◆ Activity ◆
Repeat the listing below exactly from the line with "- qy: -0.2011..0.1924" through its last line. Skip every picture.
BEGIN Material provided
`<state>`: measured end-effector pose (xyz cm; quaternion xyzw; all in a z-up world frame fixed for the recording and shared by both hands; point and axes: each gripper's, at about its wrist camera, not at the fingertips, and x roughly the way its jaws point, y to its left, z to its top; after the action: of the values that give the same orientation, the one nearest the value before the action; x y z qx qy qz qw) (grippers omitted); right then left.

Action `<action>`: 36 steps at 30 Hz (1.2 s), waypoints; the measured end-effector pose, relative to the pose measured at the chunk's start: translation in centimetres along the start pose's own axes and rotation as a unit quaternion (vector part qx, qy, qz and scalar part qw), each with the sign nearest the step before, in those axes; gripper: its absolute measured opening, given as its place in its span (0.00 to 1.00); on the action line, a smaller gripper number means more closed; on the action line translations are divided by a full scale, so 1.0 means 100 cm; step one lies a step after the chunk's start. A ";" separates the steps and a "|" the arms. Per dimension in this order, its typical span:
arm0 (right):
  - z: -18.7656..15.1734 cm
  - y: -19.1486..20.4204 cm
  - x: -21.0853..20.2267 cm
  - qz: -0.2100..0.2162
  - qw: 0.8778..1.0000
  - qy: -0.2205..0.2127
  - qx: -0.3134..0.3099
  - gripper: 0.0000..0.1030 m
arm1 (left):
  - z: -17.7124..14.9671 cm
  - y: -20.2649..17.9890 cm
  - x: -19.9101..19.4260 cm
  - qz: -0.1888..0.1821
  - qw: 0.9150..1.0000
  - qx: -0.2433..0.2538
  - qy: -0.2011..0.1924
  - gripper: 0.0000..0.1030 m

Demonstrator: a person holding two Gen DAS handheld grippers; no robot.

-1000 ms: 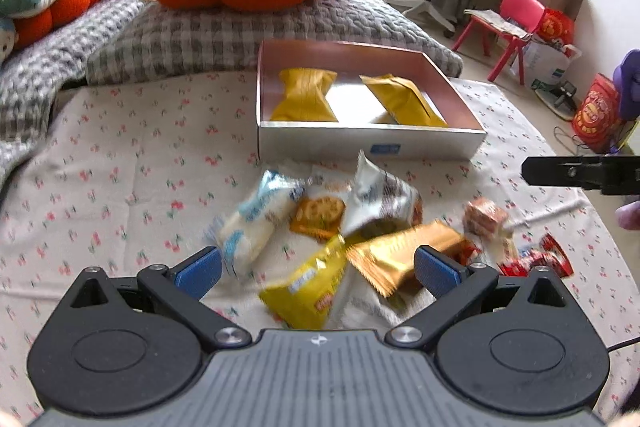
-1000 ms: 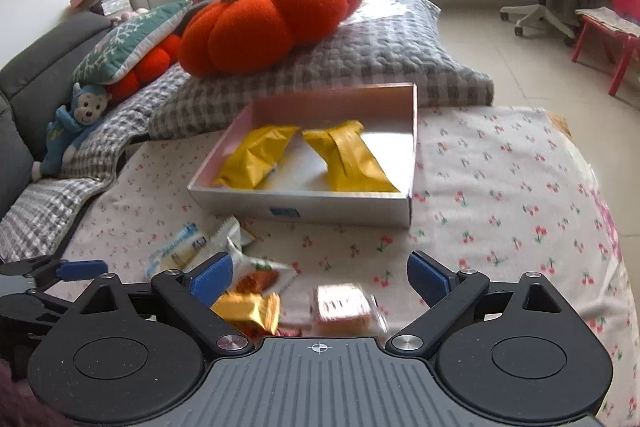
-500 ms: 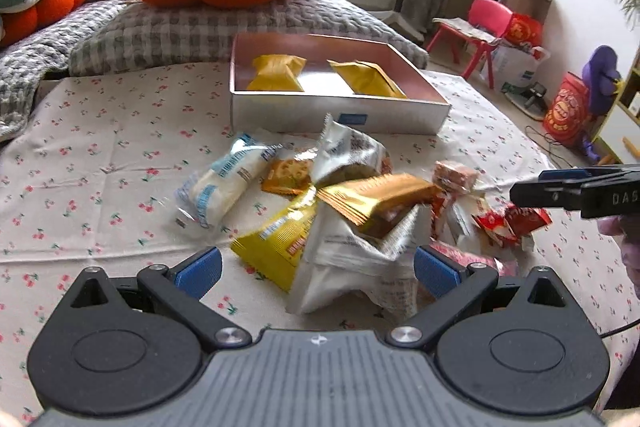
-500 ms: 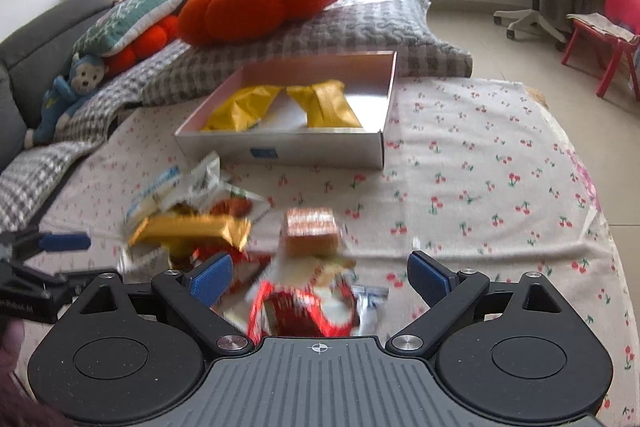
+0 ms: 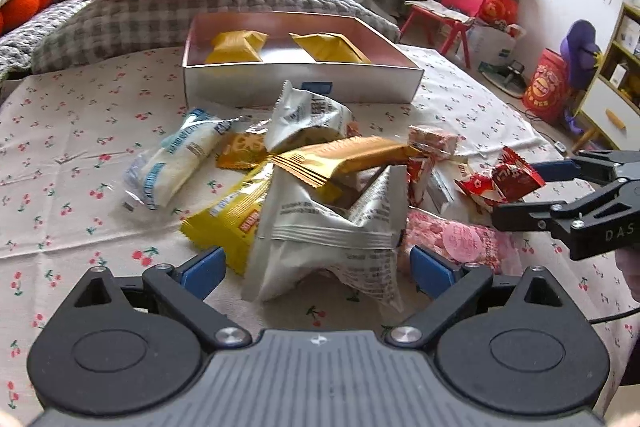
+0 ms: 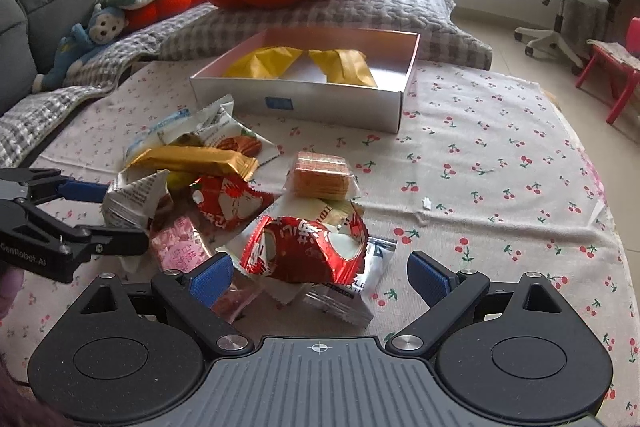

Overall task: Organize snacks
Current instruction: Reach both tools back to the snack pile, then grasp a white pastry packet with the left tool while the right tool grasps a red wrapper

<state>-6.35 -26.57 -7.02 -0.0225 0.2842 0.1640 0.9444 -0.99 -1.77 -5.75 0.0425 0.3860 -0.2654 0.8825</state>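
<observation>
Both grippers have come down closer to the snack pile [image 5: 320,179] since a second ago. Left gripper [image 5: 318,263] stands spread wide, its jaws having just closed slightly, with a grey wrapper [image 5: 332,239] between the blue pads, not pinched. Right gripper [image 6: 318,273] is also spread wide, a red wrapper [image 6: 304,247] between its pads, ungripped. Each points downward over the cherry-print cloth [image 6: 500,167]. Behind the pile sits the box [image 5: 300,83] holding two yellow packets [image 5: 236,47].
</observation>
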 end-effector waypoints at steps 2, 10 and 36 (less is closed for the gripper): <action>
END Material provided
◆ Answer section ◆
  - qy: -0.2011..0.1924
  - gripper: 0.0000..0.1030 m

Demonstrator: a person holding two Gen DAS handheld grippers; no robot.

-1000 ms: 
-1000 ms: 
-500 ms: 
-500 ms: 
+0 ms: 
+0 ms: 

Overall task: Organize snacks
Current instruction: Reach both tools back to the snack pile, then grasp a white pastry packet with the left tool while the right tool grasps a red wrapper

<state>-6.35 -26.57 -7.02 -0.0225 0.2842 0.1640 0.9444 -0.99 -1.77 -5.75 0.0425 0.3860 -0.2654 0.8825</state>
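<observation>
Both grippers have come down closer to the snack pile [image 5: 320,179] since a second ago. Left gripper [image 5: 318,263] stands spread wide, its jaws having just closed slightly, with a grey wrapper [image 5: 332,239] between the blue pads, not pinched. Right gripper [image 6: 318,273] is also spread wide, a red wrapper [image 6: 304,247] between its pads, ungripped. Each points downward over the cherry-print cloth [image 6: 500,167]. Behind the pile sits the box [image 5: 300,83] holding two yellow packets [image 5: 236,47].
</observation>
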 end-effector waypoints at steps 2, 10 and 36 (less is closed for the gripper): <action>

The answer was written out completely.